Model design instructions
YOLO series model basic class
The structural figure is provided by RangeKing@GitHub. Thank you RangeKing!
Most YOLO series algorithms adopt a unified algorithm-building structure, typically as Darknet + PAFPN. In order to let users quickly understand the YOLO series algorithm architecture, we deliberately designed the BaseBackbone
+ BaseYOLONeck
structure, as shown in the above figure.
The benefits of the abstract BaseBackbone
include:
- Subclasses do not need to be concerned about the forward process. Just build the model as a builder pattern.
- It can be configured to achieve custom plug-in functions. Users can easily insert some similar attention modules.
- All subclasses automatically support freezing certain stages and bn functions.
BaseYOLONeck
has the same benefits as BaseBackbone
.
BaseBackbone
- As shown in Figure 1, for P5,
BaseBackbone
includes 1 stem layer and 4 stage layers which are similar to the basic structure of ResNet. - As shown in Figure 2, for P6,
BaseBackbone
includes 1 stem layer and 5 stage layers.

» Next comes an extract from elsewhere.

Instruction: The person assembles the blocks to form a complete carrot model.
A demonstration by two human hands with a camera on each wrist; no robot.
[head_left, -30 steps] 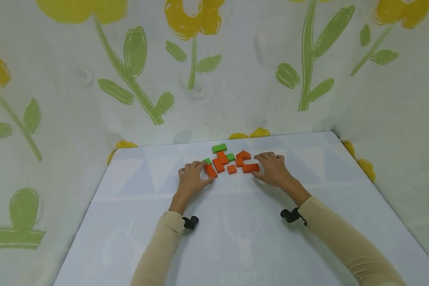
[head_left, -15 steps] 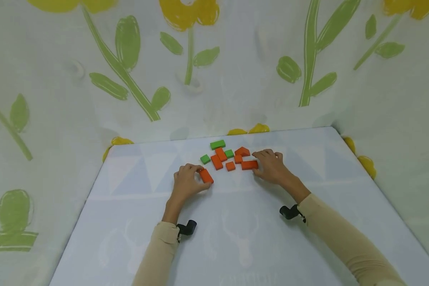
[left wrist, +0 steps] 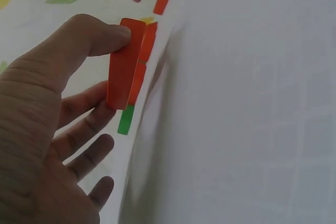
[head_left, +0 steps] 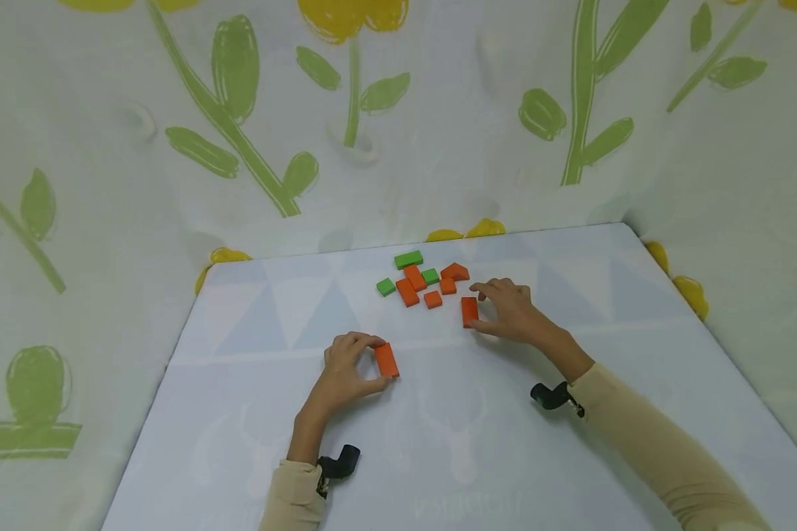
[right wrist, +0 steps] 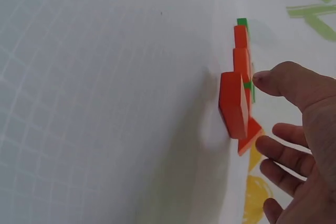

Different backbone network algorithms inherit theBaseBackbone
. Users can build each layer of the whole network by implementing customized basic modules through the internalbuild_xx
method.
BaseYOLONeck
We reproduce the YOLO series Neck components in the similar way as the BaseBackbone
, and we can mainly divide them into Reduce layer
, UpSample layer
, TopDown layer
, DownSample layer
, BottomUP layer
and output convolution layer
. Each layer can be customized its internal construction by the inheritance and rewrite from the build_xx
method.
BaseDenseHead
MMYOLO uses the BaseDenseHead
designed in MMDetection as the base class of the Head structure. Take YOLOv5 as an example, the forward function of its HeadModule replaces the original forward method.
HeadModule
As shown in the above graph, the solid line is the implementation in MMYOLO, whereas the original implementation in MMDetection is shown in the dotted line. MMYOLO has the following advantages over the original implementation:
- In MMDetection,
bbox_head
is split into three large components:assigner
+box coder
+sampler
. But because the transfer between these three components is universal, it is necessary to encapsulate additional objects. With the unification in MMYOLO, users do not need to separate them. The advantages of not deliberately forcing the division of the three components are: data encapsulation of internal data is no longer required, code logic is simplified, and the difficulty of community use and algorithm reproduction is reduced. - MMYOLO is Faster. When users customize the implementation algorithm, they can deeply optimize part of the code without relying on the original framework.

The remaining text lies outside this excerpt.